Pierpoint propose de « former un corps d’hommes de couleur à la frontière de Niagara ». L’armée refuse son offre, mais nomme le capitaine de race blanche Robert Runchey à la tête d’un corps d’armée ségrégué composé d’hommes de couleur, le « Colored Corps ». Cette petite escouade est mise en garnison à Fort George et combat dans des batailles clés à Queenston Heights, Fort George et Stoney Creek. Pendant la bataille de Fort George, le capitaine Fowler – qui commande alors le « Colored Corps » – écrit que « le corps d’hommes de couleur (faisant partie des forces britanniques) […] avance pour repousser l’ennemi, faisant fi du déluge de mitrailles et d’autres projectiles provenant des vaisseaux arrivés jusque-là […] L’opposition est rude et […] les officiers et hommes du corps susmentionné tombent rapidement et le combat devient bientôt inégal […] ».

Cette campagne sanglante empêche le Canada de tomber aux mains des Américains, ce qui marque le début de la fin de la guerre. Le « Colored Company » perdure pendant tout le conflit, où il s’emploie à construire et entretenir des postes militaires, des fortifications et des voies de transport – autant de travaux laborieux et fastidieux qui ne sont pas du goût des soldats.

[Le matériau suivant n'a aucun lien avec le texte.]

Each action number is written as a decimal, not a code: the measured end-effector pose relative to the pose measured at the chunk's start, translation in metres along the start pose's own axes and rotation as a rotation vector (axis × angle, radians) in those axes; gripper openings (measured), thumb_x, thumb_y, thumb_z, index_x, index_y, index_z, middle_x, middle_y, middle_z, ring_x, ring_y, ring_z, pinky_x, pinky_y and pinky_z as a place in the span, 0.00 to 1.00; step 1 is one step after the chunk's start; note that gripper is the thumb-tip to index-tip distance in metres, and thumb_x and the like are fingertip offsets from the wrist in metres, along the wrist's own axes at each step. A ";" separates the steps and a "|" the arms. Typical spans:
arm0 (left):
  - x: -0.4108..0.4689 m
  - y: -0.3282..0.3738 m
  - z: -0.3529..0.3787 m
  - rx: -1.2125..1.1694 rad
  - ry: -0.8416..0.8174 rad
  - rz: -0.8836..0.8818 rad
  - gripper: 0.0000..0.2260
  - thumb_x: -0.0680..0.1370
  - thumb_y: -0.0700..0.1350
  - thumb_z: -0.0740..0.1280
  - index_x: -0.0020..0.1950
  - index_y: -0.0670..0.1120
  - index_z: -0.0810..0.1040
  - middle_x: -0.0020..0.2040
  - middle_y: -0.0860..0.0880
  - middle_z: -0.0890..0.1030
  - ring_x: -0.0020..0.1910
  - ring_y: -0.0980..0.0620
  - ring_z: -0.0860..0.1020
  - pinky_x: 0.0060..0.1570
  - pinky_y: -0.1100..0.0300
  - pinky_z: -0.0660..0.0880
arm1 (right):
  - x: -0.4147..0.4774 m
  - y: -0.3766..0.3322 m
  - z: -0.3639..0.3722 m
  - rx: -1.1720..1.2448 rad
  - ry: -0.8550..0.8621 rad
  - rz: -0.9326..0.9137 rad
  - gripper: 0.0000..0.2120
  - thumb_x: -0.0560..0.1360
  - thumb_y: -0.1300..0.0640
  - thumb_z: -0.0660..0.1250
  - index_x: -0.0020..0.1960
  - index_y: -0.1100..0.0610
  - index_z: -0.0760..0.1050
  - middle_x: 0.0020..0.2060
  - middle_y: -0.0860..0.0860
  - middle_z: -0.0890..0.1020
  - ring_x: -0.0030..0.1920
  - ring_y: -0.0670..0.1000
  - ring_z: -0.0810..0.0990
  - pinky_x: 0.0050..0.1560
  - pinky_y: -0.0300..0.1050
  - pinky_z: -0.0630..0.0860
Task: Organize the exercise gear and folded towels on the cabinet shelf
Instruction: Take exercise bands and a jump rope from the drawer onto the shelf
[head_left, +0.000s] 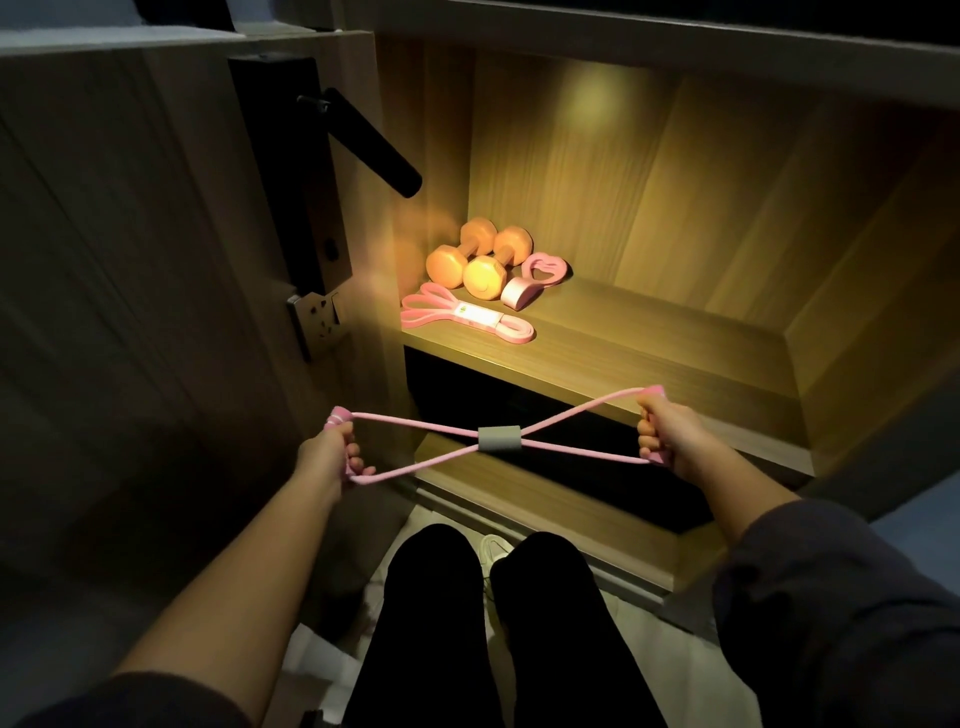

Pendant la guerre de 1812, la population noire joue un rôle majeur dans la défense du Haut-Canada. Elle livre des combats clés, fait face à de nombreuses épreuves et compte de nombreuses réalisations à son actif. Après la guerre, les soldats qui ont combattu si durement retrouvent la vie civile. Mais les choses ne sont pas simples pour eux. On leur avait promis six mois de paie du fait du démantèlement, mais le sergent Thompson du « Colored Corps » s’entend dire qu’il doit « aller chercher l’argent lui-même ». Lorsque les anciens militaires noirs viennent demander leurs concessions de terre, ils découvrent qu’elles sont plus petites et plus isolées que celles accordées aux anciens militaires blancs. En fin de compte, peu d’anciens militaires noirs sont en mesure d’occuper leurs concessions. Pierpoint, qui, en 1821, vit dans le dénuement, demande de l’aide aux autorités : « Aujourd’hui vieux et sans aucun bien, […] il trouve difficile de vivre de son travail; par-dessus tout, il souhaite retourner dans son pays natal ». Pierpoint, dont la vie a été jalonnée par les combats, n’est jamais retourné chez lui.